→ **ABOUT THIS EXERCISE**
Until you reach the line containing "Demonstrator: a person", reproduce each line of the listing exactly, please, and include that line as well.

→ **COLLECTED DATA**
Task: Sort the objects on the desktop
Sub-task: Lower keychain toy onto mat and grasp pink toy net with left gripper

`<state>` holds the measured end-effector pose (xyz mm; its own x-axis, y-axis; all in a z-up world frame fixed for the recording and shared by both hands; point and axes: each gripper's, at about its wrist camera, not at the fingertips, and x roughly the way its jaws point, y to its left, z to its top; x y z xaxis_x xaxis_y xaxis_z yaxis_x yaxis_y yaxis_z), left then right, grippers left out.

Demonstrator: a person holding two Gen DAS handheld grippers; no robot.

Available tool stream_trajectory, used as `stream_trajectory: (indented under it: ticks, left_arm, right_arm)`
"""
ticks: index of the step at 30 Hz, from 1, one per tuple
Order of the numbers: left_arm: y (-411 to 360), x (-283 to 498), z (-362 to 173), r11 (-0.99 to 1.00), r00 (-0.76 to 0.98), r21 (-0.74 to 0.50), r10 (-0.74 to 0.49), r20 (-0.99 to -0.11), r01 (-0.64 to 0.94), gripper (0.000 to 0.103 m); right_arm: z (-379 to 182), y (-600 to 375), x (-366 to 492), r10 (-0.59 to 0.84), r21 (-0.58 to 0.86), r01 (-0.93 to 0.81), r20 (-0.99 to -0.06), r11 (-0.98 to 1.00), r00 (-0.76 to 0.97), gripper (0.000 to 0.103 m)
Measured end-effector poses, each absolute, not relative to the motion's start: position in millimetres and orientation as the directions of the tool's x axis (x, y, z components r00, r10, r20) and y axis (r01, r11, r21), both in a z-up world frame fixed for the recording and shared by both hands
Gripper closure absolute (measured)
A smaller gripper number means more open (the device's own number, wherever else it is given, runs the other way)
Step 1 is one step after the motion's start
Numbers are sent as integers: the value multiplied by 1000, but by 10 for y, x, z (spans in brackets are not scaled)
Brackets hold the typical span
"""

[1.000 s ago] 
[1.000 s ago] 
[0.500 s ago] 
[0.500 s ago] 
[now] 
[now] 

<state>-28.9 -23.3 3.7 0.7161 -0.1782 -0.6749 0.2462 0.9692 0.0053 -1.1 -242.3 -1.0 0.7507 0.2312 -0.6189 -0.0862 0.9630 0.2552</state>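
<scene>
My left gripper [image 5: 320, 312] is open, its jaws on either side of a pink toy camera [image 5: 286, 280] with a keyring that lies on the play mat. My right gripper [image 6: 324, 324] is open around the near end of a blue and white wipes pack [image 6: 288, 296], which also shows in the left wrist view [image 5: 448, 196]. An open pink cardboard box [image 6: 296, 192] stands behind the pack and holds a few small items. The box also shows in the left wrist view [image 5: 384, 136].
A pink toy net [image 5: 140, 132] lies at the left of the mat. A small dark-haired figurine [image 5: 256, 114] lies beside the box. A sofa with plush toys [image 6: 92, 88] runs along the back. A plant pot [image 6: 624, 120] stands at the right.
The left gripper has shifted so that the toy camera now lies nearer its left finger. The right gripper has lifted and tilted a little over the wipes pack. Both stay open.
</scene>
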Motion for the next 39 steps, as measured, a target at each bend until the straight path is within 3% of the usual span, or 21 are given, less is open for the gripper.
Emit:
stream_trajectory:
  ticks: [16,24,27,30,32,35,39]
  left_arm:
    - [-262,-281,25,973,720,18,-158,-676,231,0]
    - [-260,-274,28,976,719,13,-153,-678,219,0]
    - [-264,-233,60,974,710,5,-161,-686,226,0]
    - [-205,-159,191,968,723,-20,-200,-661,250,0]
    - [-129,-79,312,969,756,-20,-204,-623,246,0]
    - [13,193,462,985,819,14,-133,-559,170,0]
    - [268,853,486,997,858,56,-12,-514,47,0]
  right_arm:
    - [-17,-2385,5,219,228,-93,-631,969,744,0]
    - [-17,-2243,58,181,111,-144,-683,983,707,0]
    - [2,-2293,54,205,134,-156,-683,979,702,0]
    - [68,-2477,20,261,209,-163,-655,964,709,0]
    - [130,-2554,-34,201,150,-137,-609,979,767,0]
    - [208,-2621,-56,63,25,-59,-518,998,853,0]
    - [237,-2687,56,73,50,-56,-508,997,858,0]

→ **TASK RESPONSE**
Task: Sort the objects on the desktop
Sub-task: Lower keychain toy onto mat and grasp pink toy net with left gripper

`<state>` holds the measured end-effector pose (xyz mm; its own x-axis, y-axis; all in a z-up world frame fixed for the recording and shared by both hands; point and axes: each gripper's, at about its wrist camera, not at the fingertips, and x roughly the way its jaws point, y to its left, z to its top; x y z xaxis_x xaxis_y xaxis_z yaxis_x yaxis_y yaxis_z), left then right, grippers left out.

Demonstrator: a person holding two Gen DAS handheld grippers; no robot.

Nothing further is needed for the answer.